» **GOAL OF THE EXERCISE**: Search the entries below for "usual" and copy each matching line.

** GIVEN DATA follows **

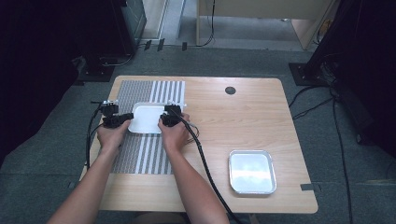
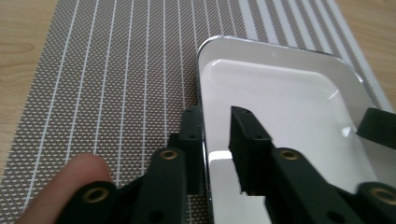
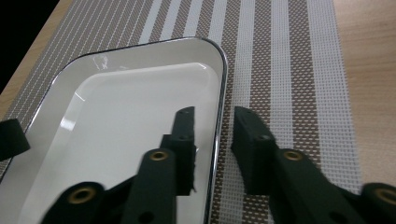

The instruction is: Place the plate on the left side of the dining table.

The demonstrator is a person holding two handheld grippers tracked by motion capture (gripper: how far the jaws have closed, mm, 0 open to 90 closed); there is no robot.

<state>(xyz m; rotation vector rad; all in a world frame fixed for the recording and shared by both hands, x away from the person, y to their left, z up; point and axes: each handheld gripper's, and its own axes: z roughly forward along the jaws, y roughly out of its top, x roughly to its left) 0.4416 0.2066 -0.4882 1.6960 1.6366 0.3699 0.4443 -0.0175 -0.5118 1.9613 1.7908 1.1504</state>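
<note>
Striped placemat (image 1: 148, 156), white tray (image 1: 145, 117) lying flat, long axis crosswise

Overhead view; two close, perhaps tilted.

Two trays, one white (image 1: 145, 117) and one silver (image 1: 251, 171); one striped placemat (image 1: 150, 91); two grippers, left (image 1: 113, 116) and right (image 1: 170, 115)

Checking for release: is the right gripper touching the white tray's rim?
Apart. In the right gripper view, the right gripper straddles the white tray rim, with gaps showing between both pads and the edge.
</note>
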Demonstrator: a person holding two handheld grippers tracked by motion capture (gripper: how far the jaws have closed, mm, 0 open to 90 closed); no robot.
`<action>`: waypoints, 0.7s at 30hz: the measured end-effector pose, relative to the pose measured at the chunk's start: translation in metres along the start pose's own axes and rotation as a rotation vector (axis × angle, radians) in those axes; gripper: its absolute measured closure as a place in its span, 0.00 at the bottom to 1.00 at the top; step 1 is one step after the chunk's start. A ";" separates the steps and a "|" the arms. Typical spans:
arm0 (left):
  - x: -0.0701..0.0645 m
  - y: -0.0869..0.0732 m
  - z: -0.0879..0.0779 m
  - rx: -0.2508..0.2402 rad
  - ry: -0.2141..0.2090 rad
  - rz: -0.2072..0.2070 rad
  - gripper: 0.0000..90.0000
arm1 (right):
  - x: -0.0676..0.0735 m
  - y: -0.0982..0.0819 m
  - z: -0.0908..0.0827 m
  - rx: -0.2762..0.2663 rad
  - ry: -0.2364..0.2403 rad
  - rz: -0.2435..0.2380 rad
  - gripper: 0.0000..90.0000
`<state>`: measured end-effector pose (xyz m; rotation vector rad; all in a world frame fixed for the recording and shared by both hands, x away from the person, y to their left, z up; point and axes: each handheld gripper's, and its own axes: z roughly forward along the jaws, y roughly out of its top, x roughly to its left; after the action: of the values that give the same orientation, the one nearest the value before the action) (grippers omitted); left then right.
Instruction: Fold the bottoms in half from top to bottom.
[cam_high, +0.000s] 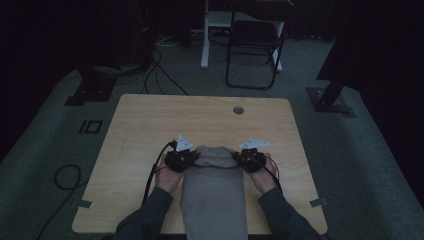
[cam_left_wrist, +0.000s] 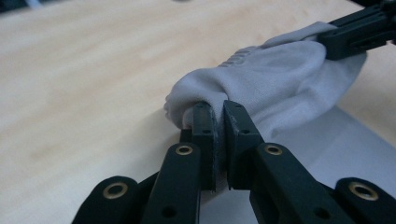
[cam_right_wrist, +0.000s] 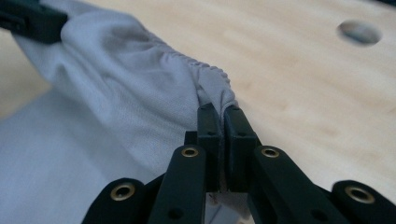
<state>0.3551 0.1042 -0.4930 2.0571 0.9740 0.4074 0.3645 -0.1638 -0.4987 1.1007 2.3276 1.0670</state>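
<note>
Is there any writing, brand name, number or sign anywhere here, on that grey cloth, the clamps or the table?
None can be read. The grey cloth is plain, with no tag or print showing. The left gripper and right gripper, both clamped on its folded edge, bear only brass rivets. The wooden table is unmarked. The black square outline on the floor holds no text.

The high view is dim and grainy: the wooden table (cam_high: 150, 130) catches a weak, even light, while the floor and far room sink into near black. Both gripper views are brighter and softly lit, without glare. There the near jaws are sharp, and the far tabletop and grey cloth (cam_left_wrist: 280, 84) blur.
</note>
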 end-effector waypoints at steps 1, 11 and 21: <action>-0.008 -0.014 0.001 0.037 -0.019 0.001 0.93 | 0.004 -0.006 0.000 0.017 0.008 -0.005 0.98; -0.024 -0.050 0.018 0.156 0.002 0.068 0.92 | 0.021 -0.045 0.013 0.125 0.050 -0.007 0.97; -0.010 -0.045 0.032 0.105 0.016 0.022 0.92 | 0.012 -0.039 0.024 0.104 0.028 0.005 0.97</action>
<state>0.3439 0.0965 -0.5473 2.1640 1.0016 0.3922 0.3511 -0.1588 -0.5435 1.1363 2.4280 0.9778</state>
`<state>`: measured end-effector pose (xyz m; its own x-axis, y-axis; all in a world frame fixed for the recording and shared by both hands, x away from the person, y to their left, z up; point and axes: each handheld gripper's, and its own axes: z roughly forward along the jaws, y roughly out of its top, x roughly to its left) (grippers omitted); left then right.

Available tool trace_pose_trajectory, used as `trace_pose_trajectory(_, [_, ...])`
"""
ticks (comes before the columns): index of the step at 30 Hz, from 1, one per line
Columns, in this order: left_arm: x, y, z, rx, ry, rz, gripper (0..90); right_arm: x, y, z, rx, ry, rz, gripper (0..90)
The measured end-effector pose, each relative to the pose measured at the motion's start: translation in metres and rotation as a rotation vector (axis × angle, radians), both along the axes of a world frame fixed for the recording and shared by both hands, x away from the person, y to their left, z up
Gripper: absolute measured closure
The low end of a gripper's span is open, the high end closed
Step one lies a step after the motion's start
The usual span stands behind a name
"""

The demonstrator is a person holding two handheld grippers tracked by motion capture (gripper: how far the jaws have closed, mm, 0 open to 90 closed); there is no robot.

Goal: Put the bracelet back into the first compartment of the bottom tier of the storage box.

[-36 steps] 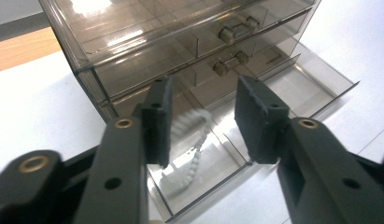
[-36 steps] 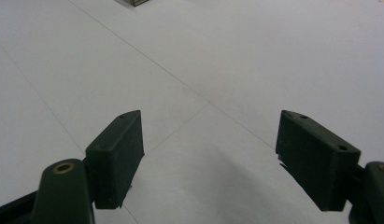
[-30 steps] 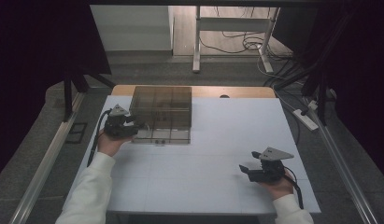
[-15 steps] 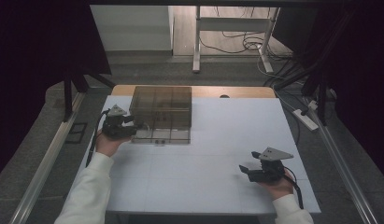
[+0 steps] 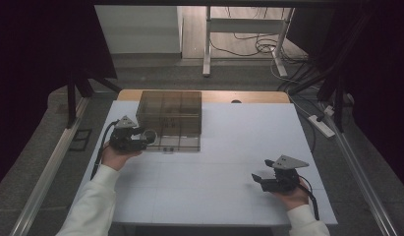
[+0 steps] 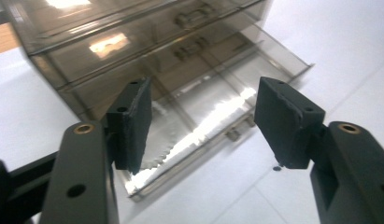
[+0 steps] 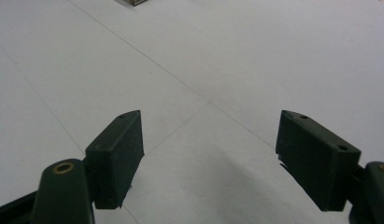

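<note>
Two grippers are at work over the white table, one in each hand. The left gripper has just been opening its jaws, and they now stand well apart with nothing pressed between the pads; in the left gripper view, only open air and the drawer unit behind it lie between them. The right gripper also has its jaws spread wide and holds nothing, its pads hovering over bare tabletop, well apart from the drawer unit.

Seen from the high view, the left gripper sits at the left front corner of the drawer unit, its tips just beside the pulled-out lowest drawer. Whether a fingertip brushes the drawer's edge is hard to say from that view; in the left gripper view, the drawer appears to lie a little beyond the pads.

The drawer unit is a smoky, see-through plastic box standing toward the far left part of the table. It has stacked drawers with small handles on their fronts. The bottom drawer is slid out toward the person, its clear walls and floor catching bright reflections.
</note>
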<state>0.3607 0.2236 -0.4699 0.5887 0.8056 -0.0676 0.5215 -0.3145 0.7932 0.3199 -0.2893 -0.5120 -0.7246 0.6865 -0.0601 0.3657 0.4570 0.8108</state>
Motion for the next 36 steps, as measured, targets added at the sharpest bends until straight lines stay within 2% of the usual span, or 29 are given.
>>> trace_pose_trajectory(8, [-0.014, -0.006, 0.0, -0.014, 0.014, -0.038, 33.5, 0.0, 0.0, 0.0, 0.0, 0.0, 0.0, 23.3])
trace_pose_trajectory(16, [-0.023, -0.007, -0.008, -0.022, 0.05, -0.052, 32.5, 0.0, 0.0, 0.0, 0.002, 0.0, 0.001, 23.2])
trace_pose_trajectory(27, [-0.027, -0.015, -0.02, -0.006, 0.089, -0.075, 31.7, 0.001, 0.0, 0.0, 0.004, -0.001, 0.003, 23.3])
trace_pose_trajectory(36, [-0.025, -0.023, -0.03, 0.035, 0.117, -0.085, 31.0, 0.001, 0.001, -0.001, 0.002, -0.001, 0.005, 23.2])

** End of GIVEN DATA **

» **TASK SOLUTION**:
The usual span stands behind a name
Motion for the next 36 steps, as measured, targets added at the sharpest bends until straight lines stay within 2% of the usual span, or 29 are given.

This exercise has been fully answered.